Man pleads not guilty to felony assault
A 27-year-old Juneau man pleaded not guilty Tuesday to felony assault charges relating to a domestic violence incident reported on Oct. 19.
A woman reported that Ryan Cook choked her during an argument, and that she left to seek assistance at the AWARE shelter. According to an affidavit, when she returned to the home about 30 minutes later to collect her personal belongings, Cook wouldn’t let her leave, dragged her into the bedroom and again choked her during a struggle, according to an affidavit. The affidavit states the woman escaped to a neighbor’s house and the neighbor called 911.
Cook was indicted by a grand jury on Friday on one count of second-degree assault and two counts of third-degree assault.
Court records show he entered his not guilty plea during an arraignment in Juneau Superior Court. His attorney Assistant Public Defender Grace Lee declined to comment about the case.
Cook is slated to stand trial in late January.
Man, woman sentenced for meth deals
A 23-year-old man was sentenced last month to serve 17 months in prison for dealing methamphetamine in Juneau.
Juneau Superior Court Judge Louis Menendez also imposed six months to serve for a probation violation for Dakota Gallant, bringing Gallant’s composite sentence to 23 months to serve without probation.
Gallant was indicted in April on two felony counts of third-degree drug misconduct for dealing the drug on April 4 and April 7, 2012. He entered into a plea deal that reduced one of the counts from a class ‘B’ felony to a class ‘C’ felony and that dismissed the other count.
Both prosecutors and the defense agreed that rehabilitation should be one of the primary sentencing goals given Gallant’s young age and because this is his first felony offense in Alaska.
District Attorney James Scott applauded Gallant for taking responsibility for his actions, which Scott described as a serious offense that required a felony conviction.
Gallant’s attorney, Assistant Public Defender Timothy Ayer, said Gallant was addicted to drugs at the time and did not deal drugs before this instance. Ayer said Gallant only did it to seemingly help out a friend.
Gallant has since gotten clean and no longer wants that lifestyle, Ayer said. The attorney said his client will be moving back with his family out of state after he is released from prison.
The same grand jury that indicted Gallant also indicted the woman who gave Gallant a ride in her car to one of the drug deals, which took place in the Walmart parking lot. Originally charged with a felony for aiding and abetting the crime, Jenifer B. Johnston pleaded guilty to a reduced misdemeanor charge in September and was sentenced to 12 months in prison with nine months suspended and three years probation.

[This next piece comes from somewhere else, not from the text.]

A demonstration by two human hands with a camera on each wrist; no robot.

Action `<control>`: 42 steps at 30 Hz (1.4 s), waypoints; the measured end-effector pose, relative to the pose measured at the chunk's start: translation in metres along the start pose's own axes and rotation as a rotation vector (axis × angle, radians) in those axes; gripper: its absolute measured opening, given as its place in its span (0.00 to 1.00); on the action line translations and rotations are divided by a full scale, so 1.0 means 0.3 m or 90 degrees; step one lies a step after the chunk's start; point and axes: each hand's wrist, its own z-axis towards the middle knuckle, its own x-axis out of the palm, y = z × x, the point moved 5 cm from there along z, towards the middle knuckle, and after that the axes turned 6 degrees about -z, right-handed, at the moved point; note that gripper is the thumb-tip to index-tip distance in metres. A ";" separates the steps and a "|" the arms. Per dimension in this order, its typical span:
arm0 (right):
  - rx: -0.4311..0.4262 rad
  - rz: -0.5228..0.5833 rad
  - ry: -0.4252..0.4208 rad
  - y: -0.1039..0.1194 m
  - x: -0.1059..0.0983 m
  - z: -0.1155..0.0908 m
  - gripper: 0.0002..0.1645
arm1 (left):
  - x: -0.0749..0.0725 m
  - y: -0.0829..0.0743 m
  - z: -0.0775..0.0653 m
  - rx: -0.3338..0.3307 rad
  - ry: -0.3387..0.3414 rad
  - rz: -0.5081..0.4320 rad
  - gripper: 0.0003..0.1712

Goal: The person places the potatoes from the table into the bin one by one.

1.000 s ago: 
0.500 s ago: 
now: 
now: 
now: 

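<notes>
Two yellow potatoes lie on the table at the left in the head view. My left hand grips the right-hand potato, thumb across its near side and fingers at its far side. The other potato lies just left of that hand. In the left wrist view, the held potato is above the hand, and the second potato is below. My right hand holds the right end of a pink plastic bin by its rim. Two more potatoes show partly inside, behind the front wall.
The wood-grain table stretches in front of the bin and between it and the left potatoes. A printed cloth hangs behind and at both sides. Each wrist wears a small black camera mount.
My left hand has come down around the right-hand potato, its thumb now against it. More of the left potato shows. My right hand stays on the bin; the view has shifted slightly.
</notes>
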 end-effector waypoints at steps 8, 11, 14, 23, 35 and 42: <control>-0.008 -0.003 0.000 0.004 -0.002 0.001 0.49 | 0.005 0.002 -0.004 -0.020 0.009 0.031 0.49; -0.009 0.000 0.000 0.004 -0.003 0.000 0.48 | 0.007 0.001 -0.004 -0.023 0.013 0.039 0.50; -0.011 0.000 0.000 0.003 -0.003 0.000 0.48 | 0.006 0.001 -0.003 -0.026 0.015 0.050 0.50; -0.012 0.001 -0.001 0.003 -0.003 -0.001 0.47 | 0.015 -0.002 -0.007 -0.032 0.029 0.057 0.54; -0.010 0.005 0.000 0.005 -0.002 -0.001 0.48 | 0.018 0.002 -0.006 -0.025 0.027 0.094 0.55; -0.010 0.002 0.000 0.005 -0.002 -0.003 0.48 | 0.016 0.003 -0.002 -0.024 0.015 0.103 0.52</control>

Her attorney, Thomas Collins, said the reduction in the charge makes sense because her participation in the crime was “slight.” Collins added that his client was dating Gallant at the time, but broke up with him before the indictment was issued and entered into rehab. He described the incident as a “wake up” call for Johnston, whom he noted has strong family support and good prospects of rehabilitation.
Skagway man gets 50 days for DV assault
A Skagway resident was sentenced to 300 days in prison with 250 days suspended, meaning 50 days to serve, and two years probation for a domestic violence assault.
Prosecutors said the victim in the case suffered burn marks on her back from the assault on May 26 that began with pushing and shoving and ended with the defendant, Tanis Baptiste, placing the woman in a chokehold while she was pushed down on a heater.
Baptiste, 29, was originally charged with felony assault, but he pleaded guilty to the reduced misdemeanor charge of attempted assault in the fourth degree.
Prosecutors said the reduction in charges was due to the victim stepping away from her original written statement to police. Assistant District Attorney Angie Kemp said that’s not unusual in domestic violence cases.
The victim, however, expressed frustration at an earlier bail hearing of being cast as a stereotypical victim of domestic violence who is caught in a cycle of violence and unable to leave a dangerous relationship, according to the defense attorney. Assistant Public Defender Timothy Ayer said the woman testified that Baptiste was never abusive in the past and that this was a one-time, singular incident. She has since ended the relationship and is planning on moving out of town.
Ayer said the misdemeanor charge was more appropriate in the case because it encompasses the element of “recklessly” injuring the woman rather than “intentionally” injuring her. He said his client did not intentionally try to burn the victim, or knowingly use the heater as a dangerous instrument, or know the heater was there or on. Ayer said Baptiste does not have a criminal record and that the incident was fueled by alcohol and stress.
Prosecutors requested more prison time — 12 months with six months suspended, which is six months to serve — while the defense argued for 180 days with 150 suspended.
Judge Philip Pallenberg said he had no reason to doubt the victim’s testimony that Baptiste does not have “battering behaviors” but that a jail sentence was warranted since Baptiste used force against his partner that resulted in injuries.